Chemoprotective and therapeutic effects of ATV has been seen against doxorubicin-induced hepato-renal toxicity(18) and CP-induced testicular toxicity(13). Our findings showed protective effect of ATV against CP-induced hepatotoxicity. Although, in the human study, ATV at high doses exhibited an increased risk of significant hepatotoxicity(36).

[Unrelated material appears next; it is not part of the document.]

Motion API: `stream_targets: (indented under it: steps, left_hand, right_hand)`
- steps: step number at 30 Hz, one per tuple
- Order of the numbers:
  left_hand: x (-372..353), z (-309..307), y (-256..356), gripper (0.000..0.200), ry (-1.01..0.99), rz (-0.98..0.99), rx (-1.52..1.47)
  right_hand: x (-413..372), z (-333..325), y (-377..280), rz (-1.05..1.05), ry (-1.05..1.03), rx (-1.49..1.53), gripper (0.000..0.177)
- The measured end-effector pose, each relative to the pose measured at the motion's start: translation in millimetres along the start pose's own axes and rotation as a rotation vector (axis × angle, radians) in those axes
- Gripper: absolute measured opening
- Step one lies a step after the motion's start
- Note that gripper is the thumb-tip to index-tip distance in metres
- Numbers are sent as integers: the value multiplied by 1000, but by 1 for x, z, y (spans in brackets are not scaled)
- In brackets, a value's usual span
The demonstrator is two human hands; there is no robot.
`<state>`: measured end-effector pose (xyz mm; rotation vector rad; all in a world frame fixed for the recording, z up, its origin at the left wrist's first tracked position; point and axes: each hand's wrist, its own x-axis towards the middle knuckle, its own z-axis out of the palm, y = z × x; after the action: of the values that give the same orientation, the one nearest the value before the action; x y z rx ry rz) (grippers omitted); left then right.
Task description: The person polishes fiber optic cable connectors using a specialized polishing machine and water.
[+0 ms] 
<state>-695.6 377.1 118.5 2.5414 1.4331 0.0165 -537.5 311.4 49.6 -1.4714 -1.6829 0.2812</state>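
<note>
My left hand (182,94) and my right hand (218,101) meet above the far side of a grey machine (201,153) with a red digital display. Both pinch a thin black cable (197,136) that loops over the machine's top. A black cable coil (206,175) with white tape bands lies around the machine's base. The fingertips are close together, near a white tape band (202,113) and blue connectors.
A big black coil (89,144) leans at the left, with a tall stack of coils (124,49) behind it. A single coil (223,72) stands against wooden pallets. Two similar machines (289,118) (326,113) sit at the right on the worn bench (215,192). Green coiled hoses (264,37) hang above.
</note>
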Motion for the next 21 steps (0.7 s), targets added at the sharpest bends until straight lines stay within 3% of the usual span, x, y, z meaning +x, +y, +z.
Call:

The protective effect of ATV at low doses against hepatotoxicity induced ischaemia-reperfusion injury has been shown in previous studies(16,37). The key mechanisms of statins are suppression of inflammation (NF-κB, TNF-a, and IL-6) and microvascular protection(16). Furthermore, statins increase antioxidant enzyme activities(38). Atorvastatin with inhibition of vasoconstrictors and upregulation of nitric oxide, improved microcirculation and oxygen delivery to tissue(39). Wiggers showed ATV pretreatment protected hepatotoxicity induced by I/R injury but was not able to protect hepatocellular damage in cholestatic livers(39). Mohamed expressed ATV protected doxorubicin-induced hepato-renal damage via antioxidant, anti- nitrosative, anti-inflammatory, and anti-apoptotic mechanisms(18).

Histopathological examination revealed that CP caused disorganization of hepatic structure, degeneration of hepatocytes and vacuolization, necrosis in hepatocyte cells, peripotal leucocyte infiltration, sinusoid dilatation, congestion, and hemorrhage. These pathological changes were in agreement with previous studies(21). In addition, the mean hepatic injury scoring in CP group was higher as compared to the control and ATV groups. Damage in hepatic tissue structure may be attributed to CP-induced lipid peroxidation, oxidative stress, and subsequently disruption in the structure and function of liver. These findings are consistent with the results of other researchers(40). In the present study, administrations of ATV to CP-treated rat revealed marked preservation of the hepatic tissue structure compared with the CP group. In ATV + CP group, hepatic tissue showed mild inflammation that further reflecting the anti-inflammatory activity of ATV at low doses.

Phosphoramide mustard causes apoptosis through DNA cross-links and acrolein, an extremely reactive molecule, induces toxicity and disruption of normal cell function(41). Increased free radicals with binding to DNA activate caspase-3 signaling and subsequently promote cell death(42). CP induced apoptosis in liver with elevation of pro-inflammatory cytokines and reduction of anti-inflammatory cytokines. The use of antioxidants exhibited protective effect against CP-induced liver damage(43). In the current study, mild immunoreactivity level of caspase-3 was found in ATV + CP group as compared to severe immunoreactivity of caspase-3 in CP group. Pre- and post-treatment with ATV, as an antioxidant, 5 days before and 5 days after administration of CP decreased apoptosis in hepatocytes. This finding was supported by another study stating that ATV has anti-apoptotic property(13,44).

CONCLUSION

Our study showed that CP induced oxidative stress in the liver and ATV administration effectively improved hepatotoxicity induced by CP through free radicals scavenging, decrease of lipid peroxidation and decrease of oxidative stress. In addition, hepatoprotective effect may be attributed to its anti-apoptotic activity that is mediated through alleviating immunoreactivity of caspase 3 in liver tissue.